С тревогой смотрит на меня, а я, достав из-за пазухи отрез чистой ткани, начинаю с силой, не щадя, протирать ею девичьи стопы.

— Не хватало еще, чтобы тебя хворь одалела! Сейчас разотру тебя хорошенечко, дабы точно не приболела.

— Ой… ай… ах…

Не привыкшая она к крепкой мужской лапе, вот как дергается. Но и я не сегодня рожденный, хватаю за колени и прижимаю к себе ближе. Сорочка не по своей воле задирается. А там такие манящие бедрашки.

— Ты куда, наглая морда, уставилась?!

Фырчит разъярённо Наталка, а я глаз не могу отвести и надышаться ее особым ароматом тоже. Ты ж моя лапонька.

— Так темно же… Я на ощупь… Только согреть.

Мои пальцы поднимаются выше по бедрам. И я тут же получаю по ним. Хотя ей больнее только стало, с ее-то мелкими ручками.

— Ой… девка, что же ты меня все губишь.

Фырчу себе под нос и, пока она снова не заупрямилась, ныряю жесткой тряпкой под плащ, начинаю растирать спину и копчик.

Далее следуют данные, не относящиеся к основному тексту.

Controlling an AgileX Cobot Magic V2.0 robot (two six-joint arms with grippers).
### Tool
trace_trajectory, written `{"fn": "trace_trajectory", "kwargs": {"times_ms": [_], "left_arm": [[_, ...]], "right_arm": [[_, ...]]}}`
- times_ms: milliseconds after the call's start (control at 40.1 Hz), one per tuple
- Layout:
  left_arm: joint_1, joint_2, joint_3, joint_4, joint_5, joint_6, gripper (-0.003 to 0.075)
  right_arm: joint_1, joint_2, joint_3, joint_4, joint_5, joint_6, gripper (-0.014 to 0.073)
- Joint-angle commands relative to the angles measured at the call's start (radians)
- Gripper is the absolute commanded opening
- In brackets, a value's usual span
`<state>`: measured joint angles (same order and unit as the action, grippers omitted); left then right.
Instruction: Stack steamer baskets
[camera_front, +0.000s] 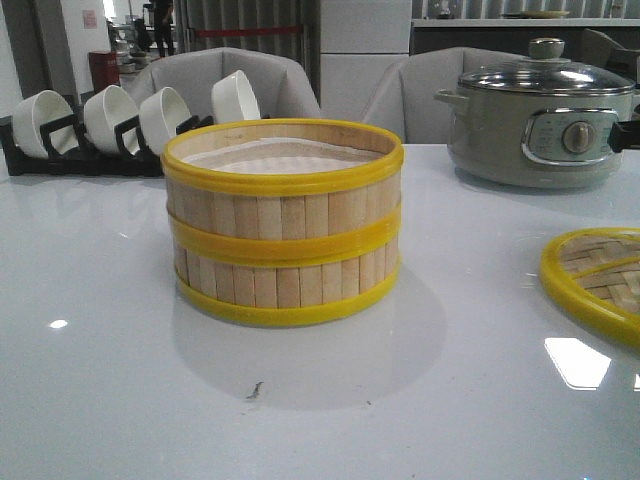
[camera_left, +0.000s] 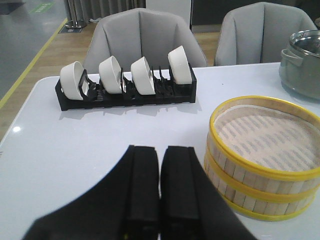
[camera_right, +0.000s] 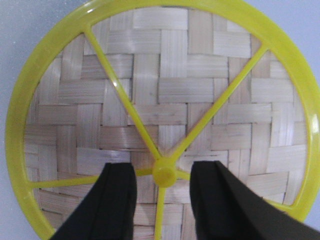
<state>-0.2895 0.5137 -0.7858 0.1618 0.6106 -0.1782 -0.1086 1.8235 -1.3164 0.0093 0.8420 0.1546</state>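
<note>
Two slatted bamboo baskets (camera_front: 283, 222) stacked; flat woven lid (camera_right: 165, 120) apart.

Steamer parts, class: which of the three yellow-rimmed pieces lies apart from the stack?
The woven lid, flat on the table at the right; the two baskets sit stacked, one on the other.

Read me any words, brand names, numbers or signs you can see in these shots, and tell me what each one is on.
No text can be read.
Electric pot: marks around its control knob, too small and blurred to read.
Red sign on the back wall: blurred, unreadable.
Green floor marking: unreadable.
Stacked steamer baskets, lid, bowls and rack: no lettering visible.
</note>
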Motion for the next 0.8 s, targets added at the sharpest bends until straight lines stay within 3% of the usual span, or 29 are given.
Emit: {"fn": "trace_trajectory", "kwargs": {"times_ms": [0,774], "left_arm": [[-0.002,0.006,-0.027,0.007,-0.089,-0.006,0.0095],[-0.002,0.006,-0.027,0.007,-0.089,-0.006,0.0095]], "right_arm": [[0.001,-0.052,-0.022,-0.009,-0.02,-0.009,0.0383],[0.0,-0.052,-0.012,-0.009,-0.03,-0.009,0.0383]]}}
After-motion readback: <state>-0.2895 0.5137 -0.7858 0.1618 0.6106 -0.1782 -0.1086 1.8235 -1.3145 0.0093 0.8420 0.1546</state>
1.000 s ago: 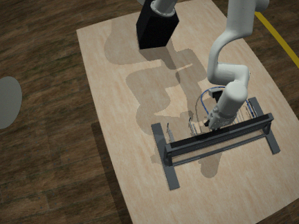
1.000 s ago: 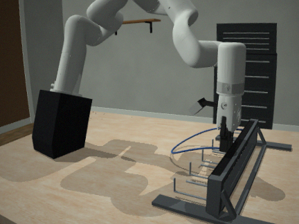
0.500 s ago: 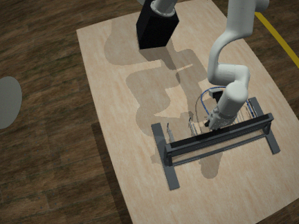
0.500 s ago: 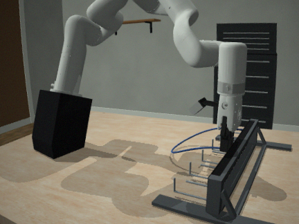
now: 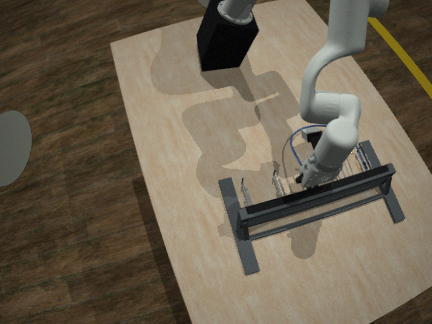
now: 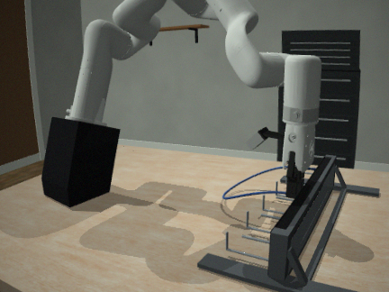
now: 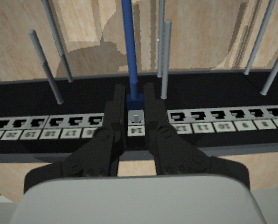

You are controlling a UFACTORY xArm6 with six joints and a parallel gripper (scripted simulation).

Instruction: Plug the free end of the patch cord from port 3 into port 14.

— Ой… ах… ар… да… что… ты… уй!

— Так, сиди и не чирикай!

Фыркаю на нее напущенно строго и продолжаю с важным видом девчонку согревать. Хотя хочется не так, хочется по-другому. Старинному способу, всё как предки завещали. В баньке, по тепленькому. Чтобы сорвала голос от удовольствия. Чтобы имя мое кричала на весь лес. Чтобы кожа ее нежненькая да бледная покрылась от пяточек до макушки алеющим румянцем от всего непотребства, что лезет сейчас в мою голову.

Я бы потом ее завернул в пушистое полотенце, увел бы на ложе и кормил бы из рук медовыми фруктами да ягодами. Поил бы хмельным вином из своих лучших запасов. А потом бы…

— Хваттттитт… ты кооожу с меня сдддерешь…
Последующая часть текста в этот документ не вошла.